*** Opening of INFORMATION SHOWN ***
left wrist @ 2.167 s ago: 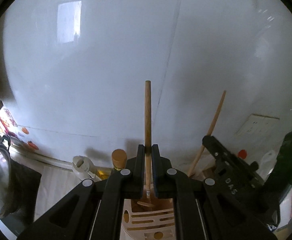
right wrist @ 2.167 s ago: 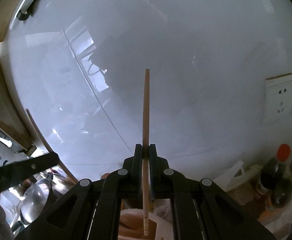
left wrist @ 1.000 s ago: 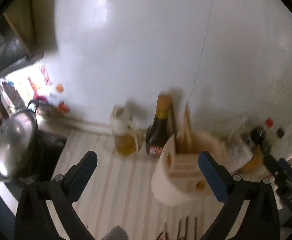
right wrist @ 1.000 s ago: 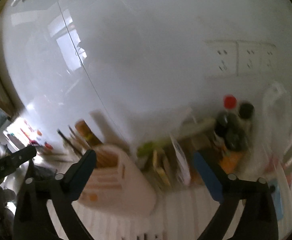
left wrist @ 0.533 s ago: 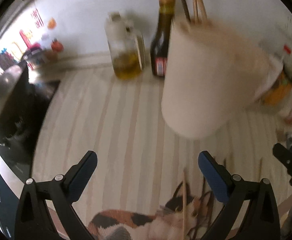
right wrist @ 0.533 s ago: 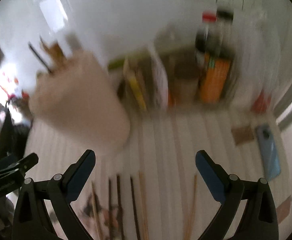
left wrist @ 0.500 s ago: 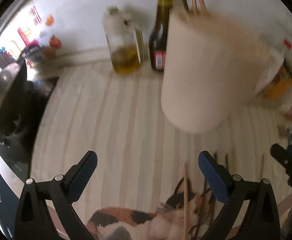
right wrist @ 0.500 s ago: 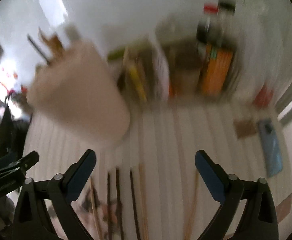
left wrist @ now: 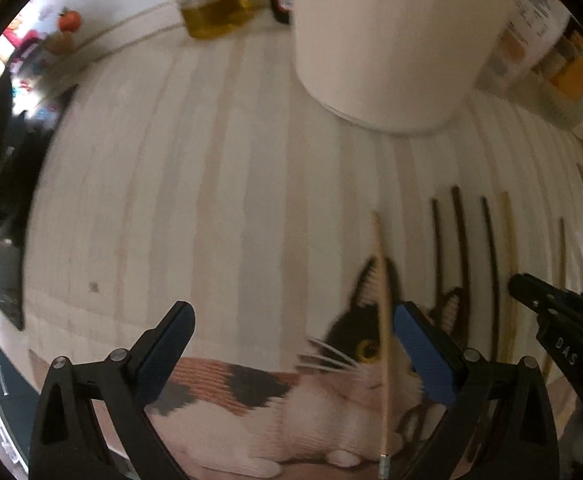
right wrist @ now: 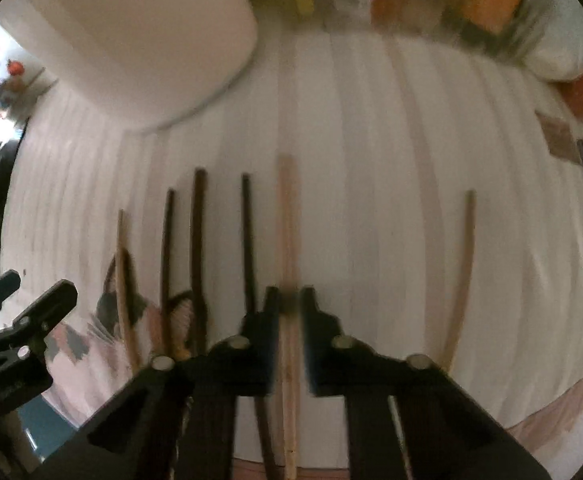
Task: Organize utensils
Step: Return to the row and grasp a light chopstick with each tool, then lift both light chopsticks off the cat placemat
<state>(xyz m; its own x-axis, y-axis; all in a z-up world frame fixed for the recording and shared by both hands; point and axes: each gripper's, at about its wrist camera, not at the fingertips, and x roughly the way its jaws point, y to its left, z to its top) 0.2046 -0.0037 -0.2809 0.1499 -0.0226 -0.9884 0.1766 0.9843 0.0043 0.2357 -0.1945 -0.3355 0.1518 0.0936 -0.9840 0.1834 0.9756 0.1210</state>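
- Left wrist view: the left gripper (left wrist: 291, 344) is hanging over the cat-print mat (left wrist: 251, 396) with jaws wide, gripping nothing. A pale chopstick (left wrist: 383, 320) is lying just inside its right finger, at about 4 o'clock. The white utensil holder (left wrist: 387, 40) is standing at 1 o'clock.
- Right wrist view: the right gripper (right wrist: 289, 300) has just been closing, its jaws now pinching a light wooden chopstick (right wrist: 287, 220). Three dark chopsticks (right wrist: 197, 240) and two tan ones are waiting alongside, so most sorting appears to be remaining.

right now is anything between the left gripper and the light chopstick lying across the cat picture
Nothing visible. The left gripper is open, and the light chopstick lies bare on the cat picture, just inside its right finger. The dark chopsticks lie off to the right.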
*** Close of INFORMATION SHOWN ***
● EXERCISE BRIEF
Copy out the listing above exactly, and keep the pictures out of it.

● OUTPUT OF THE EXERCISE
left wrist @ 2.167 s ago: 
right wrist @ 2.167 s ago: 
left wrist @ 1.000 s ago: 
right wrist @ 1.000 s ago: 
left wrist @ 0.533 s ago: 
right wrist @ 0.533 s ago: 
left wrist @ 0.500 s ago: 
right wrist @ 0.500 s ago: 
left wrist @ now: 
right wrist @ now: 
Task: Organize utensils
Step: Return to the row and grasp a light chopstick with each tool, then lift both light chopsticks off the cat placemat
<state>(xyz m; its own x-axis, y-axis; all in a z-up world frame fixed for the recording and shared by both hands; point and axes: each gripper's, at about its wrist camera, not at the fingertips, and x roughly the way its jaws point, y to its left, z to its top) 0.2046 -0.0037 -0.2809 0.1499 -0.0226 -0.9884 0.1766 0.9843 0.0043 0.2357 -0.1945 -0.3355 0.1518 0.0936 -0.9840 0.1834 0.9756 0.1210</state>
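- Left wrist view: the left gripper (left wrist: 291, 344) is hanging over the cat-print mat (left wrist: 251, 396) with jaws wide, gripping nothing. A pale chopstick (left wrist: 383, 320) is lying just inside its right finger, at about 4 o'clock. The white utensil holder (left wrist: 387, 40) is standing at 1 o'clock.
- Right wrist view: the right gripper (right wrist: 289, 300) has just been closing, its jaws now pinching a light wooden chopstick (right wrist: 287, 220). Three dark chopsticks (right wrist: 197, 240) and two tan ones are waiting alongside, so most sorting appears to be remaining.

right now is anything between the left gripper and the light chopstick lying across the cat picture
Nothing visible. The left gripper is open, and the light chopstick lies bare on the cat picture, just inside its right finger. The dark chopsticks lie off to the right.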

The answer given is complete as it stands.